Use Write to create test files following the detected conventions:

Mirror source file location: if source is src/auth/login.ts, test is src/auth/login.test.ts
Structure tests with clear describe / it blocks (or language equivalent):
- describe('Feature name')
  - it('should [expected behavior] when [condition]')
Cover all three categories:
- Happy path: valid inputs, expected success output
- Edge cases: empty input, boundary values, large input
- Error cases: invalid input, missing data, network failure simulation
Use proper assertions.
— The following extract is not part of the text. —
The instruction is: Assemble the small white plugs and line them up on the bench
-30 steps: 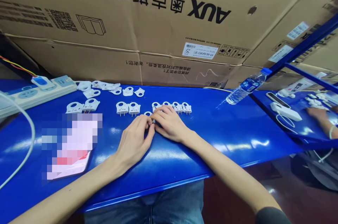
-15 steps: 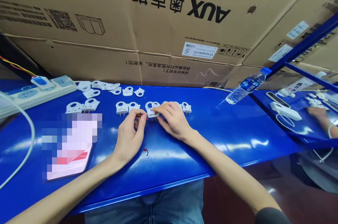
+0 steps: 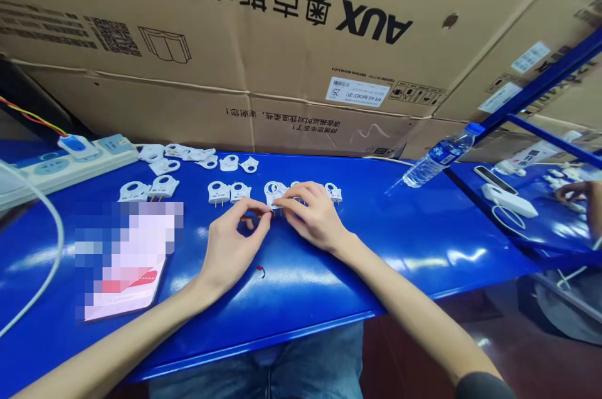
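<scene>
Red shows at the tips of my left hand (image 3: 232, 245), whose thumb and forefinger are together on a small red piece (image 3: 271, 214); its full shape is too hidden to tell. I judge that I pinch it by the very tips because it is so slight, and so that my fingers do not cover the white plug (image 3: 274, 193) it meets. My right hand (image 3: 314, 217) has its fingertips against that plug from the right, probably to steady it; whether that grip is clamped on it or only leaning, I cannot tell. The plug lies between my hands, just beyond my left grip toward the back edge of the tabletop (image 3: 399, 236), ring away from me and prongs toward me. Nearer the front edge, a loose red and black part (image 3: 261, 271) lies apart from both hands. A pair of ring plugs (image 3: 229, 192) sits left of my grip, and an end plug (image 3: 333, 191) shows past my right knuckles, others half hidden there; lined up like that, they seem set for easy reach. Farther left are another pair (image 3: 148, 189), a phone (image 3: 136, 273) and a power strip (image 3: 70, 167), with white pieces (image 3: 188, 154) along the back edge, below the cardboard (image 3: 282, 54). A water bottle (image 3: 442, 154) is toward the back right corner.
</scene>
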Available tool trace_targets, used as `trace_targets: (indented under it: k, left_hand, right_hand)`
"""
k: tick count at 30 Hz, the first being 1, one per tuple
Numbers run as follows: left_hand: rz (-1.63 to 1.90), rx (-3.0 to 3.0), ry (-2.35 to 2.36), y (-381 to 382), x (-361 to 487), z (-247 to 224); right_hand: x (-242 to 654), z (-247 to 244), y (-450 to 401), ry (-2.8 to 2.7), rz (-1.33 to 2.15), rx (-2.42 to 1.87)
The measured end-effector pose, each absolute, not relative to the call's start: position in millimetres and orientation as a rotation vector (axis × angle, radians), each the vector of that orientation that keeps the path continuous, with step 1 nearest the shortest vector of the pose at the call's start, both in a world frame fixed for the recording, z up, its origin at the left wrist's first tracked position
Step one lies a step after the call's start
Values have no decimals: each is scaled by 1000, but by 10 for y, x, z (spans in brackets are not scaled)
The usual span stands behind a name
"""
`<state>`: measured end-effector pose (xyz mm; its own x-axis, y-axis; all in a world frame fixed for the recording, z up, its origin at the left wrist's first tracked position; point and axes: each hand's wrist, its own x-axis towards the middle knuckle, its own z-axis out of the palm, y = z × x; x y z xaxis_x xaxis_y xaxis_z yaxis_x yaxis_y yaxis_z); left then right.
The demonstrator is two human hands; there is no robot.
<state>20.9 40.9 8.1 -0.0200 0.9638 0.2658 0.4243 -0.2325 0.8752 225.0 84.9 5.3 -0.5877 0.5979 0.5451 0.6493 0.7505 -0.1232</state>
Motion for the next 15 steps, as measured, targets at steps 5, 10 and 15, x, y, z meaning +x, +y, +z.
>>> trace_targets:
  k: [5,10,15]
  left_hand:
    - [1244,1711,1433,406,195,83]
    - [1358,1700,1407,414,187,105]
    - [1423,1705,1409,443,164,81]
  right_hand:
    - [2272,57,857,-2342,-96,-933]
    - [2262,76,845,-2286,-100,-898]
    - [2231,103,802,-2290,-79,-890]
Do NOT use implementation details — test behavior:
- Jest/Vitest: expect(result).toBe(expected)
- pytest: assert result == expected
- Rust: assert_eq!(result, expected)
- Go: if result != expected { t.Errorf(...) }
For async code: use async/await or pytest @pytest.mark.asyncio

Python Async Tests (pytest-asyncio)

When writing tests for async Python code:

Verify setup before writing tests:
- Confirm pytest-asyncio is in project dependencies
- Confirm asyncio_mode is set in pyproject.toml [tool.pytest.ini_options] (recommend "auto")
- If neither is configured, warn the caller and suggest setup before proceeding
Writing async test functions:
- With asyncio_mode = "auto": just write async def test_something(): — no decorator needed
- With asyncio_mode = "strict": every async test needs @pytest.mark.asyncio
- Without asyncio_mode set: always use @pytest.mark.asyncio decorator explicitly
Async fixtures:
- Use @pytest_asyncio.fixture (NOT @pytest.fixture) for async setup/teardown
- Scope rules: async fixtures default to function scope — use scope="session" carefully with async
Common pitfalls:
- Tests that pass without await — they run but don't execute the async path
- Missing pytest-asyncio makes async def test_* silently pass as empty coroutines
- Mixing sync and async fixtures can cause event loop errors

Phase 3.5: Cycle Discipline (Vertical Slicing Gate)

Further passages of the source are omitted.